Work to complete
Reproduce from the records below, with no pictures, exactly the lines between the one containing "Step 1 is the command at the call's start" and the one containing "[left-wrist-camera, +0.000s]", inclusive.

Data for review

•••

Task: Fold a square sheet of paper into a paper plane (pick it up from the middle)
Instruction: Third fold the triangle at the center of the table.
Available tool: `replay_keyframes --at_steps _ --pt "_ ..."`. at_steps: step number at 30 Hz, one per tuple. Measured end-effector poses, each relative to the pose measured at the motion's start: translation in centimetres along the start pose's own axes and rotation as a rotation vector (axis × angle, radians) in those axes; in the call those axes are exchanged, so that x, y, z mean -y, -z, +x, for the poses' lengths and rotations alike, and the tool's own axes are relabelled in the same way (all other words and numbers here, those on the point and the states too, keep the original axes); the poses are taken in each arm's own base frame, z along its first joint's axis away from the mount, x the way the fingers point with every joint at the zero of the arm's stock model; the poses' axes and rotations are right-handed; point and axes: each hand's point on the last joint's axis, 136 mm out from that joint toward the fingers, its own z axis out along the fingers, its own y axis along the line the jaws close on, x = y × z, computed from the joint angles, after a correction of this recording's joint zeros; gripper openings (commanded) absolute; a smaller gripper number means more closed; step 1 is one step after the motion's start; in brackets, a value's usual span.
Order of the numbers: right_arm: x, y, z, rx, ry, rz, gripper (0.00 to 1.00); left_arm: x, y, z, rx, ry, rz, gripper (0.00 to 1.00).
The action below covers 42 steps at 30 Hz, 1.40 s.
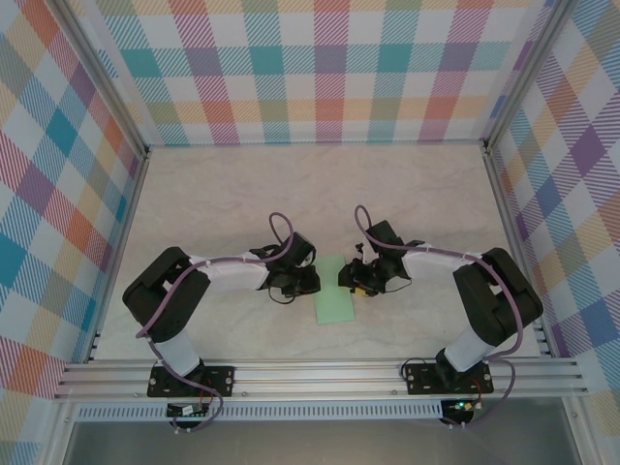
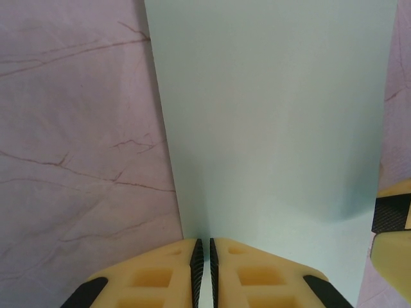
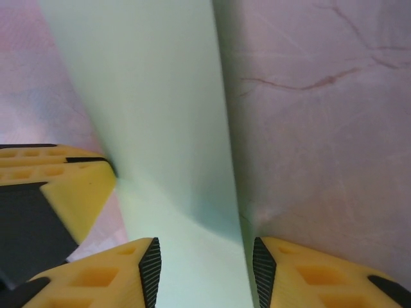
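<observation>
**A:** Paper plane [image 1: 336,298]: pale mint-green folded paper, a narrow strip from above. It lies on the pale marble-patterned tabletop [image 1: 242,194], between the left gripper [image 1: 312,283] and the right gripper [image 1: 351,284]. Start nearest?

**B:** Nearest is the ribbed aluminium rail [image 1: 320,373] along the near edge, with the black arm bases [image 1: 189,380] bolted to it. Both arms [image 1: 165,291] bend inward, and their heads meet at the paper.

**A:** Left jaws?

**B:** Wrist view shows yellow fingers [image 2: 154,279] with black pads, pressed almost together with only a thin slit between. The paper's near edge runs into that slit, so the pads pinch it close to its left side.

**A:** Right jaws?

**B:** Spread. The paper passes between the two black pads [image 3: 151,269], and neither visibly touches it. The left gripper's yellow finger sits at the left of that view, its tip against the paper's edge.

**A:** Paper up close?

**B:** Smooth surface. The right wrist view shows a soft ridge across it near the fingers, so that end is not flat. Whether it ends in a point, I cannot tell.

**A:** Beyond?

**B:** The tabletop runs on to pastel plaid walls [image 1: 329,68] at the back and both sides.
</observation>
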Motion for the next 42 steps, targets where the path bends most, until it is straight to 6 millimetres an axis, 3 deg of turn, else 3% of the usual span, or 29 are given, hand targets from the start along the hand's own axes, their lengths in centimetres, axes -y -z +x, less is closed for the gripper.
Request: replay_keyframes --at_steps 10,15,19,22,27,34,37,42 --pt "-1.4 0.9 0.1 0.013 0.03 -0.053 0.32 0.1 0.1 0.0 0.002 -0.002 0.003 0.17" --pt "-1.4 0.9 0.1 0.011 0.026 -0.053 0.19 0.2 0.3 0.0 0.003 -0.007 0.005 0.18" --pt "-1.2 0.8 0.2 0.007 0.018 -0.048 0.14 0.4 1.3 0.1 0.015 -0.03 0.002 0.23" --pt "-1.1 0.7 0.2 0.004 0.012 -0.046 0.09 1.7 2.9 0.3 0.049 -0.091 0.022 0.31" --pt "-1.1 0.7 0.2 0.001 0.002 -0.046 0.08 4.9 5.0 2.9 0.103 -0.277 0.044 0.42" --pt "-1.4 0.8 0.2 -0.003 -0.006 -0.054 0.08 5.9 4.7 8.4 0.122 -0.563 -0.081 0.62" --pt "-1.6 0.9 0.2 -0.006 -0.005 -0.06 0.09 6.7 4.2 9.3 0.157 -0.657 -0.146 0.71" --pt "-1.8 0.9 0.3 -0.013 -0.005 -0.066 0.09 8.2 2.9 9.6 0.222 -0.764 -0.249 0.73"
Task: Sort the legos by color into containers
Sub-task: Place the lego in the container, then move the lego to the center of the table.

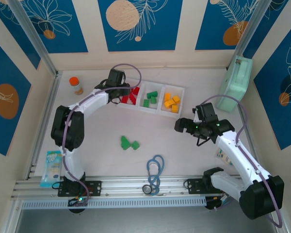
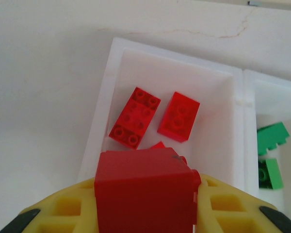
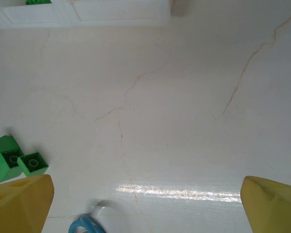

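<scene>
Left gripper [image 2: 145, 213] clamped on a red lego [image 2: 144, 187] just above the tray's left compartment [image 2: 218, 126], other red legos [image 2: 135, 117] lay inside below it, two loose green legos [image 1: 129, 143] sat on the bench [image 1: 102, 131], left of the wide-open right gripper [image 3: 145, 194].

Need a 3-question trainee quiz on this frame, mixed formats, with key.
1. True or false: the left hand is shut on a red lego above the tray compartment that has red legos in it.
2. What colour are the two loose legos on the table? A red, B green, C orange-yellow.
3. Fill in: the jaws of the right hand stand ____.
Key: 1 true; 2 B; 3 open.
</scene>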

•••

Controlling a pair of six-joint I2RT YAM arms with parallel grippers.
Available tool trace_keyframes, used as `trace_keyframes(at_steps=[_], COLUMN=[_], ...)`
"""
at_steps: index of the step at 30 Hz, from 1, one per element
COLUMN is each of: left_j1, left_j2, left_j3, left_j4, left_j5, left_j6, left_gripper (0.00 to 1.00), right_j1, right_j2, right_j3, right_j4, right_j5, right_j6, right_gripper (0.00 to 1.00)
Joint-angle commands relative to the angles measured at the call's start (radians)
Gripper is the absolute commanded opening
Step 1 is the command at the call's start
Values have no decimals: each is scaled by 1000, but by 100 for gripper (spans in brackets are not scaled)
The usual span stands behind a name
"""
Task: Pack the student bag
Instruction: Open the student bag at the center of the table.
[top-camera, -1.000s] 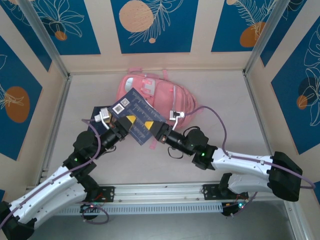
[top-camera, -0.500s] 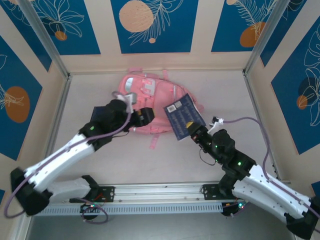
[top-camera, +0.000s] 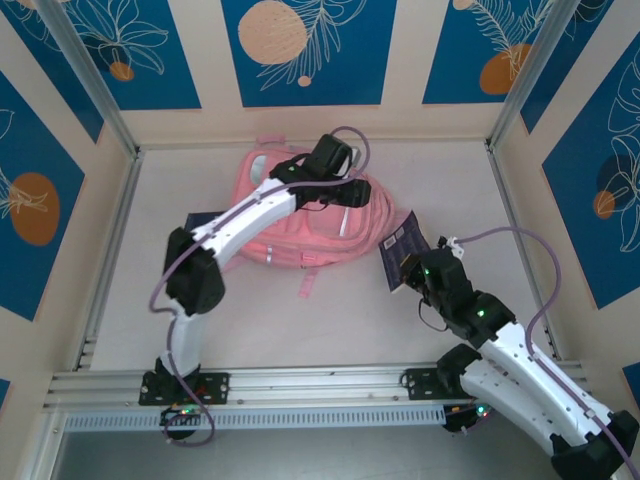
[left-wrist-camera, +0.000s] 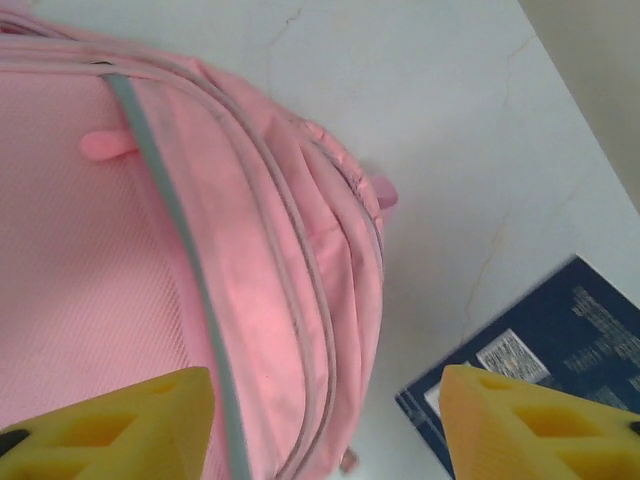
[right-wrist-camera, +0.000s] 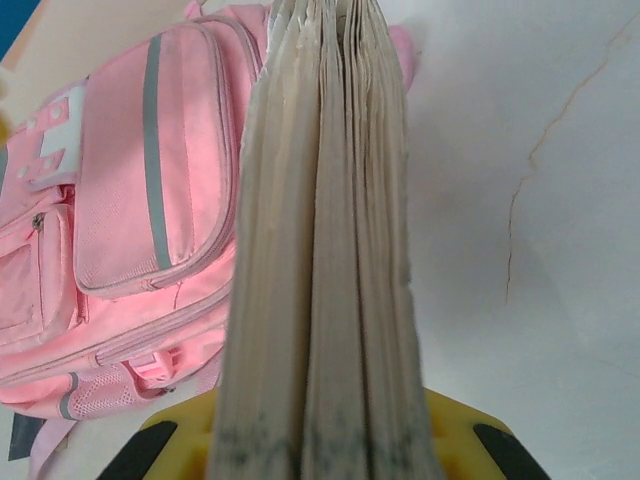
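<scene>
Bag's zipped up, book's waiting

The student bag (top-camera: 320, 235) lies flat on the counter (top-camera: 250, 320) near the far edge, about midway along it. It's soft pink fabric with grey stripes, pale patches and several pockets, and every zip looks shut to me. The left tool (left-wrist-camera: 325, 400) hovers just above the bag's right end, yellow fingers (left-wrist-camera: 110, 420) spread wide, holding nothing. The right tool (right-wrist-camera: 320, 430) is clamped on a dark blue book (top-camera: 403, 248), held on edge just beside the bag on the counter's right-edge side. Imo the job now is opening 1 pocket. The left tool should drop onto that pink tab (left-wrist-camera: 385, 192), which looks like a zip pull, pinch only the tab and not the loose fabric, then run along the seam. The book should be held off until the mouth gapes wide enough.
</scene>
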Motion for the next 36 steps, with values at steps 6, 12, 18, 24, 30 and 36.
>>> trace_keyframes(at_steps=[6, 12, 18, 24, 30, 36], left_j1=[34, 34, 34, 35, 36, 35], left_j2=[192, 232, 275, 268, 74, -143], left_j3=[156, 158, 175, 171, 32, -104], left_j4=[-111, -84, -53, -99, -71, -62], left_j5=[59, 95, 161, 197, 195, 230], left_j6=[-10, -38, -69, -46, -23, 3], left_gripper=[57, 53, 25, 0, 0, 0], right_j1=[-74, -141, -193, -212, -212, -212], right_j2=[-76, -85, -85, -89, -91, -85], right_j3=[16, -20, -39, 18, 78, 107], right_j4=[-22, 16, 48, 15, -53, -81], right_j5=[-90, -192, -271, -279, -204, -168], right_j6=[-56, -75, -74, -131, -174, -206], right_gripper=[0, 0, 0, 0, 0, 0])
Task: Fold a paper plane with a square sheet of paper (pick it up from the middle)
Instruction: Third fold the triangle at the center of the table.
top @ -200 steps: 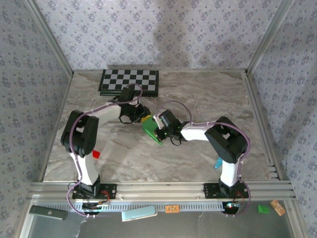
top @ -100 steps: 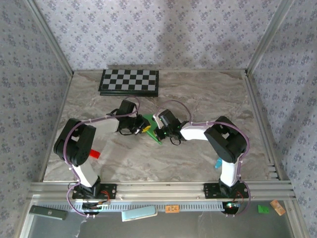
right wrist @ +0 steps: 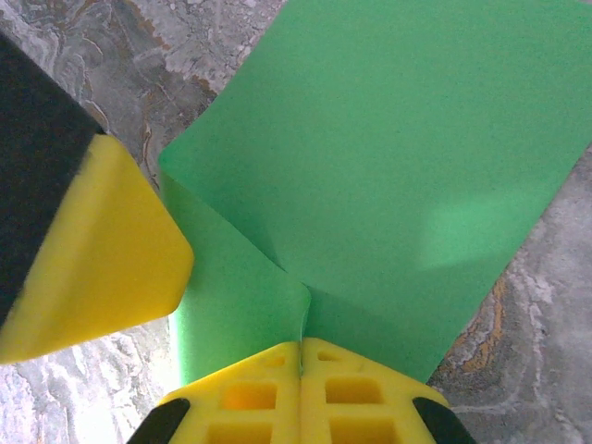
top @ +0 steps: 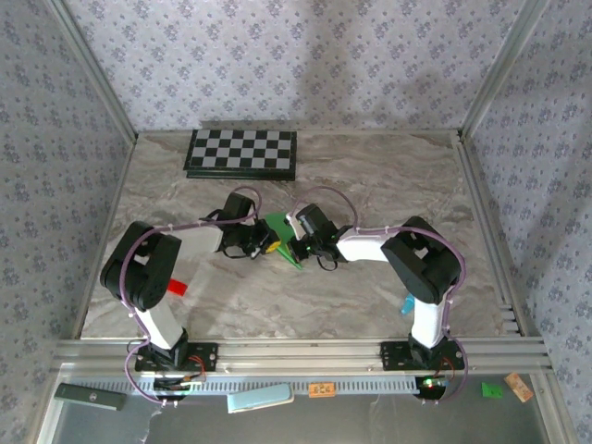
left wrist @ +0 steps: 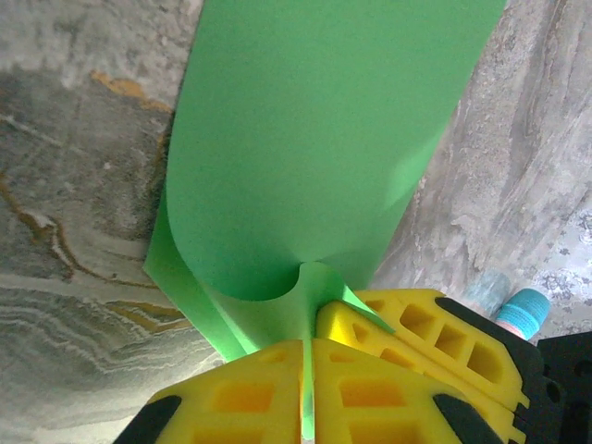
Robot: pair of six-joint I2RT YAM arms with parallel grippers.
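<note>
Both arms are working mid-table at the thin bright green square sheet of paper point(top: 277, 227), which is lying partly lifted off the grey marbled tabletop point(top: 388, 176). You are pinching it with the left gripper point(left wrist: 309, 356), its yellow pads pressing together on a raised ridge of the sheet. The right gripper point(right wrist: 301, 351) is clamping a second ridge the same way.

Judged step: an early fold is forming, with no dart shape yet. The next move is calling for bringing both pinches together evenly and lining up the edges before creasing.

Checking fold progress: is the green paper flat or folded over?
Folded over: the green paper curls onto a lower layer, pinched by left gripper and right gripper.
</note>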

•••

Exercise result
Step 1 is the command at the call's start
Values have no decimals: each is scaled by 1000, but by 100 for gripper (spans in brackets are not scaled)
The usual span stands behind a name
"""
Task: Pack the student bag
Instruction: Open the student bag at the center of the table.
[top-camera, -1.000s] 
[top-camera, -0.500s] 
[top-camera, +0.000s] 
[left-wrist-camera, +0.000s] 

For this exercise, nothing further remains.